If a line in the entries contains the word "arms", list it.

Stored items

★ ★ ★ ★ ★

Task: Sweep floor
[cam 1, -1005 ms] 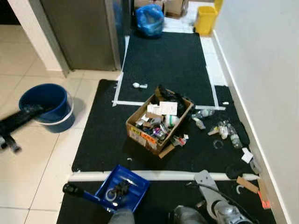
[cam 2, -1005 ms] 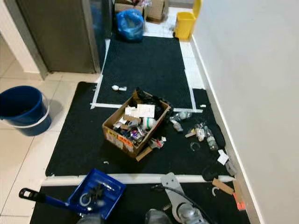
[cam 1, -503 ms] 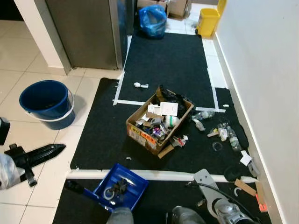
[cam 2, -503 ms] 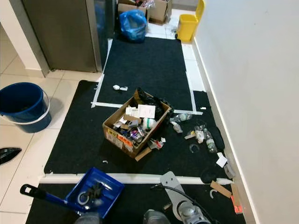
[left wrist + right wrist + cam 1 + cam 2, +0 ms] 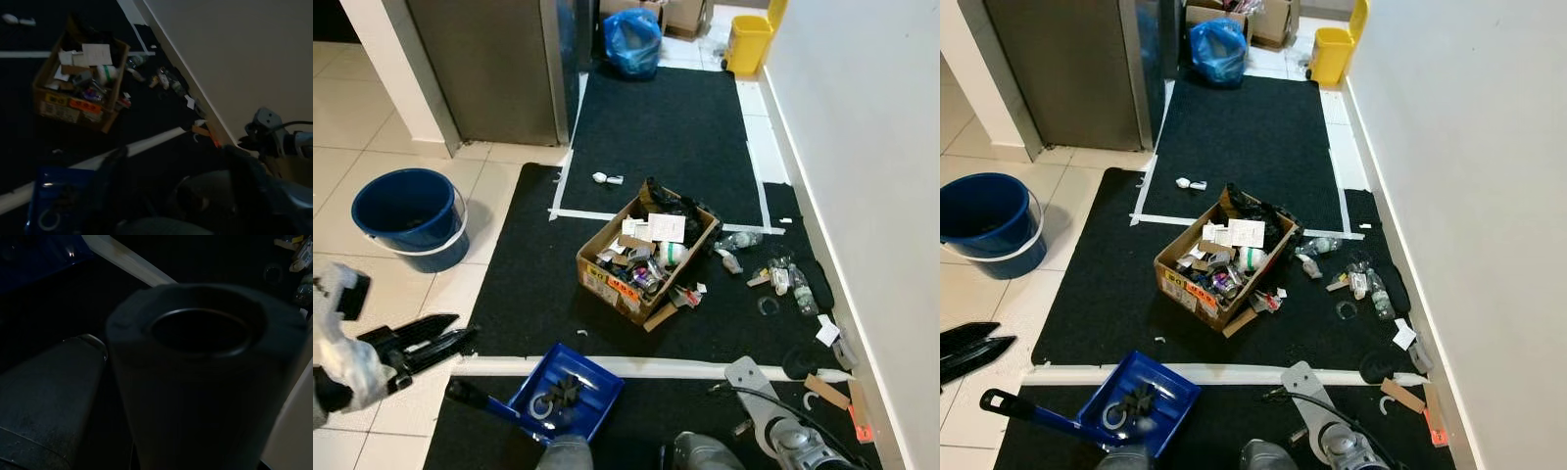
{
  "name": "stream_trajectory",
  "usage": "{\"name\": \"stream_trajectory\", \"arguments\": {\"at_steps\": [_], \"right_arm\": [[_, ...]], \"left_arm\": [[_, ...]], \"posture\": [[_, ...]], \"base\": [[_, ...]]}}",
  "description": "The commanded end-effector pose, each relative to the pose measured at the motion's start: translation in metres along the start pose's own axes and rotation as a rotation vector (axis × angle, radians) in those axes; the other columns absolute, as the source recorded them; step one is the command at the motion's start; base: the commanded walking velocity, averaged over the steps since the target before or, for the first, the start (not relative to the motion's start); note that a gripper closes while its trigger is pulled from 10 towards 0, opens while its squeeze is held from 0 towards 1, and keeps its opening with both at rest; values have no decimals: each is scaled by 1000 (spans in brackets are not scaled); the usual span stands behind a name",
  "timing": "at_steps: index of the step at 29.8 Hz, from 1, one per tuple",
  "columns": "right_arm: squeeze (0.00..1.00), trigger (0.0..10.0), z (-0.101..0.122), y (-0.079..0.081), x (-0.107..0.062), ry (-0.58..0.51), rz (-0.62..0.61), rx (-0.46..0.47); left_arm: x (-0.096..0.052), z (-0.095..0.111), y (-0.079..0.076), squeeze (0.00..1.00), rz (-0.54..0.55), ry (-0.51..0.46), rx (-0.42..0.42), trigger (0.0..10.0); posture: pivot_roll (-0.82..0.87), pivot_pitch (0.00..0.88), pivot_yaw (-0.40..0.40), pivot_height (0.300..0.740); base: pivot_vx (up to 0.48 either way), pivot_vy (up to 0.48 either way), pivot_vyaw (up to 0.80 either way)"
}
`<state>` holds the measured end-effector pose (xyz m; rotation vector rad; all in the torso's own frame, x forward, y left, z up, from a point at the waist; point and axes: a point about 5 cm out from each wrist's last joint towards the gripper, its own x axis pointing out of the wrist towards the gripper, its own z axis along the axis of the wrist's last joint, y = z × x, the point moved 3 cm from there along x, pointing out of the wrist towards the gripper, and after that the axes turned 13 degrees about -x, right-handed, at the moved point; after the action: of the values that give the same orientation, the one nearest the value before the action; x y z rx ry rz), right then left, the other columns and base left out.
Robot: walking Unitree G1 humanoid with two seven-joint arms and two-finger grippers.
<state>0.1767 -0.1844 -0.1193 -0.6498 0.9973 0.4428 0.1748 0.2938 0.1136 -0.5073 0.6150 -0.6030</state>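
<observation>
**Sweeping barely begun, most litter still on the mat**

Although our left gripper (image 5: 435,343) is raised at eight o'clock of the scene, its two black fingers lie slightly parted and grasp nothing. Our right arm hangs by the lower edge at five o'clock; we cannot tell how its fingers stand. Just beyond the left fingertips, at seven o'clock, the blue dustpan (image 5: 566,394) rests on the black mat (image 5: 529,284) with a few scraps already in it. Further out, near the centre, the cardboard box (image 5: 644,257) sits full of rubbish. Loose litter (image 5: 781,276) lies scattered at three o'clock along the wall. We judge the task early: that litter remains unswept.
</observation>
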Motion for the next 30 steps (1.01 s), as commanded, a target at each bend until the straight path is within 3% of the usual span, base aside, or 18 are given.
{"name": "stream_trajectory", "arguments": {"at_steps": [1, 4, 8, 13, 16, 30], "right_arm": [[0, 10000, -13, 3, -2, 56, 16, -21], [0, 10000, -14, 4, -2, 58, 20, -25], [0, 10000, -17, 5, -3, 66, 24, -29], [0, 10000, -18, 6, -3, 69, 30, -38], [0, 10000, -16, 6, -2, 64, 32, -44], [0, 10000, -14, 5, -2, 59, 32, -48]], "left_arm": [[2, -6, 3, 1000, 22, 3, -4, 10000], [3, -10, 5, 1000, 51, 20, -1, 10000], [12, -19, -6, 1000, 59, 44, 32, 10000], [11, -19, -7, 1000, 89, 54, 57, 10000], [13, -27, -23, 1000, 36, 140, 73, 10000], [21, -40, -30, 1000, 73, 235, 134, 10000]], "posture": [[275, 0, -75, 740], [276, 0, -71, 740], [282, 0, -72, 740], [290, 7, -75, 740], [298, 14, -79, 740], [300, 20, -82, 740]], "base": [[0, 0, 0], [0, 0, 0], [0, 0, 0], [0, 0, 0], [0, 0, 0], [0, 0, 0]]}}
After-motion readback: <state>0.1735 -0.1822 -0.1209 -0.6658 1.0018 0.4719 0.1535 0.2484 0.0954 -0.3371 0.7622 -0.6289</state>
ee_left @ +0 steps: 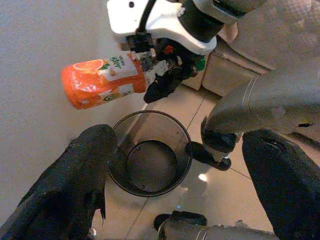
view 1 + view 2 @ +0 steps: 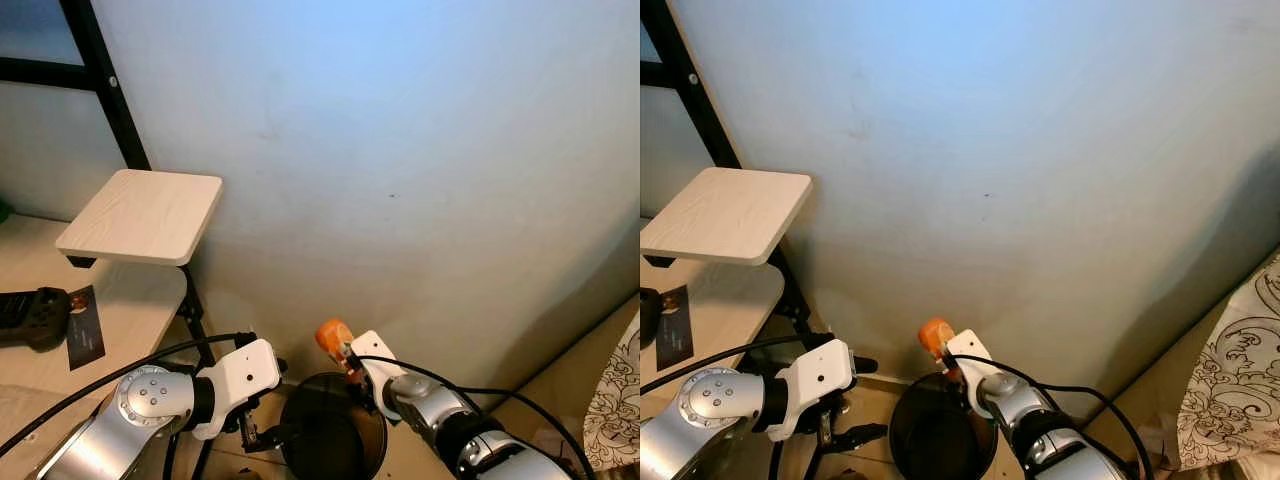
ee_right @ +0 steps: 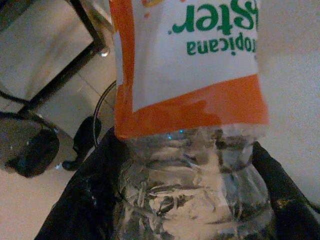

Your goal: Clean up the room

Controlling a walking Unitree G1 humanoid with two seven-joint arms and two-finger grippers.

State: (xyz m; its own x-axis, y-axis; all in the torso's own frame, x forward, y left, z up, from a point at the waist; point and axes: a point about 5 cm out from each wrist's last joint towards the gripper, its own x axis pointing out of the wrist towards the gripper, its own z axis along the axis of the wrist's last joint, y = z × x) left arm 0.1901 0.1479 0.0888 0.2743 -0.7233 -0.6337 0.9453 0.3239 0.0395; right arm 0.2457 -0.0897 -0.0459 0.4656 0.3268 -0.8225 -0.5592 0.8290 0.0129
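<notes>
Right gripper: my right gripper [image 1: 162, 75] is clamped on the clear end of the bottle, a black finger [image 3: 85, 200] on each side of the plastic.
Bottle: the bottle [image 1: 102, 80] is clear crumpled plastic with an orange and white Tropicana label; it lies nearly level, held out over the far rim of the bin and close to the wall.
Right arm: my right arm [image 2: 470, 430] reaches forward from the lower right, its white wrist housing just behind the bottle and a black cable looping off it.
Bin: the round black bin [image 2: 372, 452] stands on the tiled floor against the wall, directly under the bottle, its dark inside showing.
Left gripper: my left gripper [image 1: 180, 180] hangs beside the bin's left side with its two fingers spread wide and nothing between them.
Left arm: my left arm [image 2: 150, 405] is bent across from the lower left.
Surroundings: a pale wooden shelf [image 2: 145, 215] on a black frame [image 2: 105, 85] stands well to the left, by the plain wall [image 2: 400, 150].
</notes>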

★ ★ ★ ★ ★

◆ **TASK RESULT**
Robot: walking Unitree G1 humanoid with two seven-joint arms and two-finger grippers.
Controlling a walking Unitree G1 humanoid with two seven-joint arms and two-finger grippers.

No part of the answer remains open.